Tom Swan and the Last Spartans - Part Three Read online




  Tom Swan and the Last Spartans

  Volume Three: Mistra

  Christian Cameron

  Contents

  Title Page

  Tom Swan and the Last Spartans: Volume Three: Mistra

  Also by Christian Cameron

  Copyright

  Tom Swan and the Last Spartans

  Volume Three: Mistra

  Demoiselle Sophia was naked; half-turned away from him in the glorious evening light of a Venetian sunset, her pale skin bathed in hues of pink and gold. She looked back with a longing in her eyes that moved Swan deeply.

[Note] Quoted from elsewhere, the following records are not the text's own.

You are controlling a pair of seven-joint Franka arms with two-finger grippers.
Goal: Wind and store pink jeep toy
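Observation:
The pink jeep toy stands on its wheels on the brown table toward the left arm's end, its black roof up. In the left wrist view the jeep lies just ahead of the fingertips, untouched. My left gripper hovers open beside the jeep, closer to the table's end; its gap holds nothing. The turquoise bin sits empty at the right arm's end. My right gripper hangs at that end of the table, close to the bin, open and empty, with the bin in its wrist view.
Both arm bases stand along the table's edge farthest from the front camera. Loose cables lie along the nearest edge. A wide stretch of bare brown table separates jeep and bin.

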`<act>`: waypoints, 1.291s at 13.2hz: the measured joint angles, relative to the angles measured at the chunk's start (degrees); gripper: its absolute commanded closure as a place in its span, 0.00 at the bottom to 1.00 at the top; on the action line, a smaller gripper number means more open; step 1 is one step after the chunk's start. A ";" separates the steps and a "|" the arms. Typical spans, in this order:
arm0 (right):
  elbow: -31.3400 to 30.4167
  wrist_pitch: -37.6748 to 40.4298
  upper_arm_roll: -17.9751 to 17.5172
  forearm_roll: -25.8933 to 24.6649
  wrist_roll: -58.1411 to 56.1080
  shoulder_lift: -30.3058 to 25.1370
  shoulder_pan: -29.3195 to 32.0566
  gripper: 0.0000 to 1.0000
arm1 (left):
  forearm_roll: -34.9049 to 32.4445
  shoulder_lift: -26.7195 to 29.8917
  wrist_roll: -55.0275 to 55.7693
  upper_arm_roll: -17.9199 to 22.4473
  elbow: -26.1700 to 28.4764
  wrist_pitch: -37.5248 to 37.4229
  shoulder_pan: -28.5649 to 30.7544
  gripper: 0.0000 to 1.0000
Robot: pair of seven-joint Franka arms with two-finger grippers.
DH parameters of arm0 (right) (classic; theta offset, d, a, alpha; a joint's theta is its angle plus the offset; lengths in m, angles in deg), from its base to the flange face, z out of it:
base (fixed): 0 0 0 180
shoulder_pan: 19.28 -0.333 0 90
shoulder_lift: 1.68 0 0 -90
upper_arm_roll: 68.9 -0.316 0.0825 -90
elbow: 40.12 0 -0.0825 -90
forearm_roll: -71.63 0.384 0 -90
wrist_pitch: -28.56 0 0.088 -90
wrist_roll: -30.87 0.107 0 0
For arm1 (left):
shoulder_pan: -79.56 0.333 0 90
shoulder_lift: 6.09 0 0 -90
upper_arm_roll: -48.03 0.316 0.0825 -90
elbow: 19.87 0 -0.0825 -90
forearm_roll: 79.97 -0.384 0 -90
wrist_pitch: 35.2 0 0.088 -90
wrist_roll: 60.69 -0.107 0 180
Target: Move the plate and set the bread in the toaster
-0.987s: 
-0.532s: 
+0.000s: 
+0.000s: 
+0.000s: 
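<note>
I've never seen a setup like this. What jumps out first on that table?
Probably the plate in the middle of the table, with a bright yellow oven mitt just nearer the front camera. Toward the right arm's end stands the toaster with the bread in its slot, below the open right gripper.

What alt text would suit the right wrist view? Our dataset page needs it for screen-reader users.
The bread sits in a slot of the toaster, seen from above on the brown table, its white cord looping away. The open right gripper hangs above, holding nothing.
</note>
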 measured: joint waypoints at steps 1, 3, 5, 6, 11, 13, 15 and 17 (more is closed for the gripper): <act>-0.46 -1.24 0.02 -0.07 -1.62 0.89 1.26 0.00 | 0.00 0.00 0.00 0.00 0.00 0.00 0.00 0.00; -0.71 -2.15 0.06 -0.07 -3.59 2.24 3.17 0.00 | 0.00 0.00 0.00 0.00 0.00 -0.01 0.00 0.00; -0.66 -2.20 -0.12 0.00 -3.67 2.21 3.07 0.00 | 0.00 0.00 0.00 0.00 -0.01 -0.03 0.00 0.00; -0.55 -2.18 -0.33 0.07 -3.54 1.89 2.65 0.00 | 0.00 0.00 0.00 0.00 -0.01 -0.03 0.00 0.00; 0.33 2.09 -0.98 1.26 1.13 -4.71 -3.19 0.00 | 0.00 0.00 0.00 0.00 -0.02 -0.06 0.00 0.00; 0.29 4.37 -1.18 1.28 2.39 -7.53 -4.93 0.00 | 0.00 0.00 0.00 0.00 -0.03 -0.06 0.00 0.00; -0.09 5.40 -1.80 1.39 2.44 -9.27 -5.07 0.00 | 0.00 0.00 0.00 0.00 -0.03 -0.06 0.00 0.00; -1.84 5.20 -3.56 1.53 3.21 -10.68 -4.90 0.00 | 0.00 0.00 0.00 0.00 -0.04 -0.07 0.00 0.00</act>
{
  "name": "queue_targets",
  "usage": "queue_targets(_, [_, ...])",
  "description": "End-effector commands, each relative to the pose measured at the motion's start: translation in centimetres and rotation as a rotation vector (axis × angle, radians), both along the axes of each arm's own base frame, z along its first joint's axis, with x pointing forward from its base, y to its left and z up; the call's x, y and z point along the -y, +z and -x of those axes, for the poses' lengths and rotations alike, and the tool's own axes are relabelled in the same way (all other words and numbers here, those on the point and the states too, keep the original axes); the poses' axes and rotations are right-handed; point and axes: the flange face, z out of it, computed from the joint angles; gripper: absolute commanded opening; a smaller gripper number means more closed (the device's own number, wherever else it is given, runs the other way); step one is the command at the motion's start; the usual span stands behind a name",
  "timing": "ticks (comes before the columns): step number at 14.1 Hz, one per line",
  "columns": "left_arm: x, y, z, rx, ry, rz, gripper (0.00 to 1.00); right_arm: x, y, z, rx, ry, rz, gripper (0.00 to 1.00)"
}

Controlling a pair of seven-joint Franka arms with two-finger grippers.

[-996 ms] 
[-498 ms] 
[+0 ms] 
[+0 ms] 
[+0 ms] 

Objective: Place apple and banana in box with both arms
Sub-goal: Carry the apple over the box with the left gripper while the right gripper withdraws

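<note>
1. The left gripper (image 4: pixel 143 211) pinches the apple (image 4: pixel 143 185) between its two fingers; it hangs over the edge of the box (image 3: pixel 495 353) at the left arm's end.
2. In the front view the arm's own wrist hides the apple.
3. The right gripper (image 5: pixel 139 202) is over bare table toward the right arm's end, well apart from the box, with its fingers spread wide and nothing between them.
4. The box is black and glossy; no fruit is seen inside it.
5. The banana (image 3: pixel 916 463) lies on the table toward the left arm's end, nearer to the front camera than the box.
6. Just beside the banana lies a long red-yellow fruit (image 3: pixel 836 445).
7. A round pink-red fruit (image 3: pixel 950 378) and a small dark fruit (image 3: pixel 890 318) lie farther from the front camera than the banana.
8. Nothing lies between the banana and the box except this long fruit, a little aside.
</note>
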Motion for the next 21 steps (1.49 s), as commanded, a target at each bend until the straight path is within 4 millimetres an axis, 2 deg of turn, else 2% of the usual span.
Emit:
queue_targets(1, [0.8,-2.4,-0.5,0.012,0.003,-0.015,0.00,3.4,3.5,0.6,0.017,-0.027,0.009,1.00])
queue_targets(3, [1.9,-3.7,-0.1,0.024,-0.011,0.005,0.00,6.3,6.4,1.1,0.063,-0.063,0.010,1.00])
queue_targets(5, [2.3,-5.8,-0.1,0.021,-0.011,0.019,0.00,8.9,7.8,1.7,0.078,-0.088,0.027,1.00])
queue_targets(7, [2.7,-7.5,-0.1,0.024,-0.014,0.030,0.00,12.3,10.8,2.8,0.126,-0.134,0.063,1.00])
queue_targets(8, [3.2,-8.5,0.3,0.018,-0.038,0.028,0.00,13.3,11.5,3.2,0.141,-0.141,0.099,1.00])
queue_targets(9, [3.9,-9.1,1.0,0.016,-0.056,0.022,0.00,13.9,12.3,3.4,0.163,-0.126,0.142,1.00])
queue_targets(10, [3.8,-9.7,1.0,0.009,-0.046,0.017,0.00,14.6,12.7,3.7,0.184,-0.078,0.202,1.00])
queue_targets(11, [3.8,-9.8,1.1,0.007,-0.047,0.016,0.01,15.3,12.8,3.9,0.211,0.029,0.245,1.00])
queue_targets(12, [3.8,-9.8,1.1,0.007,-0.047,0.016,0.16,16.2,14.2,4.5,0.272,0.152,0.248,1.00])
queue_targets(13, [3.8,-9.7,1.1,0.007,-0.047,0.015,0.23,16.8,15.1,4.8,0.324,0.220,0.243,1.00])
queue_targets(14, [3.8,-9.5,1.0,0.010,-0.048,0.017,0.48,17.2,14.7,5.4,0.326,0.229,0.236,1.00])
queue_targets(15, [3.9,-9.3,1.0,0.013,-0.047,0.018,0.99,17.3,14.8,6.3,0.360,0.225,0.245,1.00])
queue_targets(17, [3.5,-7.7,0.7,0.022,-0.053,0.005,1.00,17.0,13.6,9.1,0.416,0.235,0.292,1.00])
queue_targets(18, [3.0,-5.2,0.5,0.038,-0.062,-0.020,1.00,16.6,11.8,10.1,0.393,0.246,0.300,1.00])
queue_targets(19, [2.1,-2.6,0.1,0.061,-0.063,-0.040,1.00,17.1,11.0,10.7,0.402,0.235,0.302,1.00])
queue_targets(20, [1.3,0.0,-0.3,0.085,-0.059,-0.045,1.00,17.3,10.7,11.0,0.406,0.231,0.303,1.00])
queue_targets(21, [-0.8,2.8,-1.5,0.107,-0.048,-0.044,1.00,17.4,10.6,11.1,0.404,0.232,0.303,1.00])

  He reached to take her breasts in his hands.

  ‘Dawn,’ she said.

  He hesitated, and reality flickered around him.

  ‘Dawn, messire. First light,’ Clemente’s voice said, and the cold reality of dawn in a pavilion deep in the mountains of Albania at the very edge of winter poured into his consciousness with all the crushing force of a cavalry charge. Demoiselle Sophia’s naked body vanished, to be replaced by all the cares of running a company of lances; a set of cares that included immediate worries about drinking water and fodder for horses, and longer-term concerns about the reception his company might receive from the occasionally fickle and always dangerous Iskander Bey, sometimes known as John Scanderberg, de facto ruler of Christian Albania.

  Swan really wanted to close his eyes and return to sleep. Sleep had been better, although the most cursory examination of his memories of the dream he’d had suggested that he’d put Sophia’s head on Violetta’s body. He had only a vague impression of the demoiselle’s body, whereas Violetta’s he knew and remembered well.

  Too well.

  ‘Yes,’ he muttered. ‘Yes.’

  ‘Messire. You said to wake you,’ Clemente said again, this time closer.

  ‘Is that hippocras?’ he asked. ‘Is it hot?’

  He could tell it was; he was talking to prove that he was awake. Clemente had found wine in a camp with no wine.

  ‘My lord,’ Clemente said. It was odd that the words were so respectful, as the reality was that his tone conveyed perfectly, in Italian, the contempt of the early riser for those who lie abed.

  Swan swung his legs over the edge of his camp bed. It was cold; he was already cold, and the long draught of hippocras didn’t do much to dispel it. The brazier had gone out long since, and in fact was gone; already packed on the baggage wagons. His clothes were laid out on a folding stool; there was a small square of woven grass on which he could stand while he dressed. As soon as he stood up, a pair of archers grabbed the bed, stripped it, and folded the frame, which vanished out the door. He hadn’t even grunted ‘good morning’ at them.

  Swan’s legs hurt, his back hurt, and his hands burned as if they were on fire. And he slept in a bed, off the ground; all of the men serving him had nothing but blankets and perhaps an armful of straw to keep them from cold and damp.

  He got into clean braes and a clean shirt; ironed, no less, and smelling of rose water.

  Alessandro Bembo rose from the second folding bed and sniffed.

  ‘You smell beautiful,’ he said. His smile was mocking.

  ‘I feel beautiful,’ Swan said. ‘Christ risen. I feel like shit.’

  Bembo nodded. ‘As do I,’ he said. ‘Remind me why I wanted to accompany you?’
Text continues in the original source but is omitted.